Fast subgroup checks

Question

Fast subgroup checks

joebebel opened this issue 4 years ago · 8 comments

The protocol extensively sends/receives points on the BLS12-381 curve from third parties, there may be many subgroup checks needed to ensure that all such points lie in the prime order subgroup.

This task involves two parts:

Identify every place in the protocol where such subgroup checks are necessary
Implement a fast subgroup check algorithm, e.g. https://eprint.iacr.org/2019/814.pdf

Answer 1 · 2021-03-15T18:25:59.000Z

Additional resources:

zcash/zcash#3425 (comment)
zcash/zcash#3425 (comment)
zcash/zcash#3470

pairingwg/bls_standard#21

mratsim/constantine#47
mratsim/constantine#46
https://github.com/ethereum/EIPs/blob/master/EIPS/eip-2539.md
status-im/nimbus-eth2#1715

Answer 2 · 2021-03-16T17:48:45.000Z

Apparently Celo (https://github.com/celo-org/celo-blockchain/tree/master/crypto/bls12381) gets a big speed improvement from batching subgroup checks, its worth considering combining batching with the fast algorithm described in Sean Bowe's paper.
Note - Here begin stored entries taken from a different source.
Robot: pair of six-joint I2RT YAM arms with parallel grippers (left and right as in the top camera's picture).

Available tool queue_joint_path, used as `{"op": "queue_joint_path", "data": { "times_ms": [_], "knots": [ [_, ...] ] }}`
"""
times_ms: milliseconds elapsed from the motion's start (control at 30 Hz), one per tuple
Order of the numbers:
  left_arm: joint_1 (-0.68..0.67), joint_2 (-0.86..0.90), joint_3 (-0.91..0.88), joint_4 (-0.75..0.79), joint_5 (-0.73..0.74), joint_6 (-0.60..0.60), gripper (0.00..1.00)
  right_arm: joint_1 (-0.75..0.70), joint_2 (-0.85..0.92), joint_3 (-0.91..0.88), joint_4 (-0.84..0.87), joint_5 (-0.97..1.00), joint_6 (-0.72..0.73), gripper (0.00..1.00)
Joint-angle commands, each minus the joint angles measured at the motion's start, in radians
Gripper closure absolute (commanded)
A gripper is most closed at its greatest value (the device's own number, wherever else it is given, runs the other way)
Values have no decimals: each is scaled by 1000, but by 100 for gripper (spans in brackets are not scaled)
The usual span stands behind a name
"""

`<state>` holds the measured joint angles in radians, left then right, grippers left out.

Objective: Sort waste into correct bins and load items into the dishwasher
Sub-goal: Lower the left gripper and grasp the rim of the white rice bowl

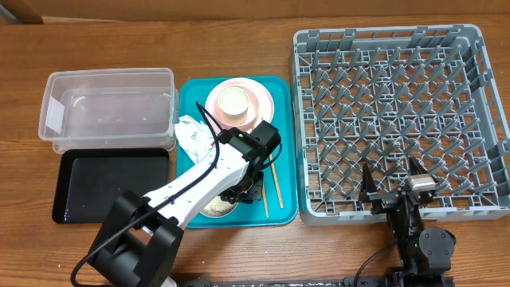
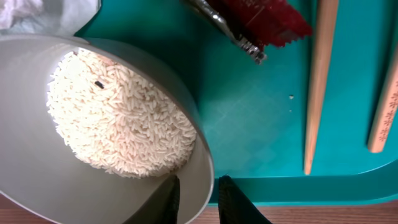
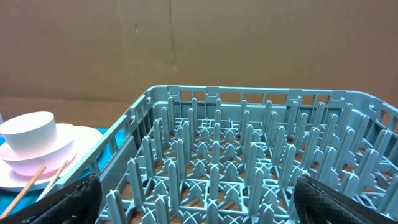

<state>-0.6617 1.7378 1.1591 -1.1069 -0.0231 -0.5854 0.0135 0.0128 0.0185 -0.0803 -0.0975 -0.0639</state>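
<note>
From my end this reads as a robotics lab bench, not a working kitchen: a bare wooden surface [image 1: 24, 159] with a plain brown cardboard backdrop [image 3: 186, 43] standing behind it. A grey dish rack [image 1: 387, 33] and a teal tray [image 1: 285, 135] sit straight on that surface. The left arm [image 1: 199, 183] and right arm [image 1: 418, 235] stand at its near edge.

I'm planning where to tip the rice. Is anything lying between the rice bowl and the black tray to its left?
Nothing loose shows there. Only the teal tray's raised edge separates the rice bowl from the black tray, and the left arm's white link crosses above that gap. The napkin lies farther back.
</note>
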Motion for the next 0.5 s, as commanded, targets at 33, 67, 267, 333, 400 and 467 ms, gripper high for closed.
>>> {"op": "queue_joint_path", "data": {
  "times_ms": [33, 67, 267, 333, 400, 467],
  "knots": [
    [-7, -4, 15, -1, -30, -14, 75, -3, -10, -11, 4, -1, -4, 0],
    [-7, -4, 12, 3, -31, -15, 75, -3, -10, -11, 4, -1, -4, 0],
    [-7, -4, -7, 20, -37, -25, 78, -3, -10, -11, 4, -1, -4, 0],
    [-7, -4, -7, 20, -37, -25, 78, -3, -10, -11, 4, -1, -4, 0],
    [-7, -4, -9, 20, -37, -26, 78, -3, -10, -11, 4, -1, -4, 0],
    [-7, -4, -18, 25, -40, -35, 78, -3, -10, -11, 4, -1, -4, 0]
  ]
}}
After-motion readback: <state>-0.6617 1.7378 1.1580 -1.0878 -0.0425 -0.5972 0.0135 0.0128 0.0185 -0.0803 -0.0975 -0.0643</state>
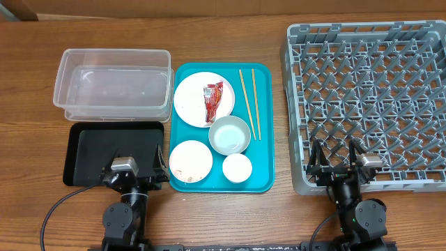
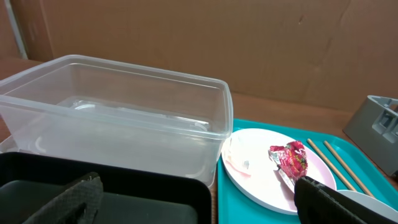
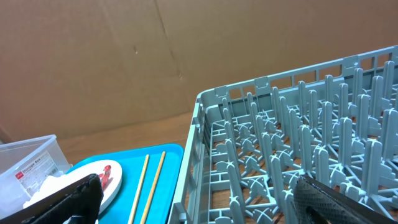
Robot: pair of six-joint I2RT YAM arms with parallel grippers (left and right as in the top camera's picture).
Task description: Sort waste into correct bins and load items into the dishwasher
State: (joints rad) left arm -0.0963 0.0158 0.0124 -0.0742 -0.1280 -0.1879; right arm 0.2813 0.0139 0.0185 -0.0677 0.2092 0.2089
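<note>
A red wrapper (image 1: 212, 100) lies on the large white plate (image 1: 195, 104) on the teal tray (image 1: 261, 164); it also shows in the left wrist view (image 2: 290, 158). A whitish crumpled bit (image 2: 239, 161) lies beside it on the plate. Two chopsticks (image 1: 248, 101) lie to the right of the plate. A grey-blue bowl (image 1: 229, 134), a small plate (image 1: 190, 162) and a cup (image 1: 237, 167) sit nearer. My left gripper (image 1: 134, 176) is open and empty over the black tray (image 1: 90, 143). My right gripper (image 1: 336, 159) is open and empty over the grey rack's (image 1: 369, 97) near edge.
The clear tub (image 1: 115, 84) stands behind the black tray, left of the teal tray. The rack's upright pegs (image 3: 311, 124) fill the right side. Brown cardboard stands behind the table in both wrist views.
</note>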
Answer 3 · 2021-03-17T22:05:47.000Z

Fast subgroup check from Bowe's eprint/2019/814 is more efficient than multiplying by the cofactor only on the G2 case (the G1 cofactor is small).

The G2 subgroup check is (partially) done in zkcrypto/bls12_381: the clear_cofactor function uses the Bowe's trick but is not used in the is_torsion_free function.

The arkworks-rs/curves implementation does not provide a is_torsion_free function.

I forked the zkcrypto/bis12_381 into heliaxdev/bls12_381 and implemented (as an exercise) the G1 subgroup check as in Bowe's paper.

Answer 4 · 2021-03-18T22:27:16.000Z

I think what's happening in the G1 case is that the implementation of multiply in bls12_381 is constant-time, therefore $[(z^2-1)/3] P$ costs exactly the same as $[q] P$ which would make the fast subgroup check actually slower. In order to actually take advantage of the fast test, the final multiply needs to only work on [u8; 16] instead of [u8; 32] otherwise it will continue to double the base point

Answer 5 · 2021-03-19T09:21:38.000Z

Actually the celo implementation I linked to is written in Go, and while it uses Bowe's method, it doesn't do the batching.

The batching is instead implemented in zexe (celo-org/zexe#4) and it seems like the performance speedup is substantial. So now we have yet another dependency issue to deal with, as zexe seemes like an arkworks fork?

Answer 6 · 2021-03-23T14:30:20.000Z

(as exercies) I have done the is_torsion_free_optimized functions for G1 and G2 using the Bowe's trick and the gain is significant as expected. See heliaxdev/bls12_381 commit de80c8ab4cd2ceb2b7b9026f2571546695eaeb26 and 6a8eb9f9c534bf035a407d17081fa2e313bb0e1d for details.

Answer 7 · 2021-04-13T23:42:26.000Z

Probably going to be integrated into arkworks anyway, so nothing probably required from our end right now.

Answer 8 · 2021-08-13T09:13:50.000Z

#58 (comment) provide benchmarks of the fast subgroup check for G1 and G2.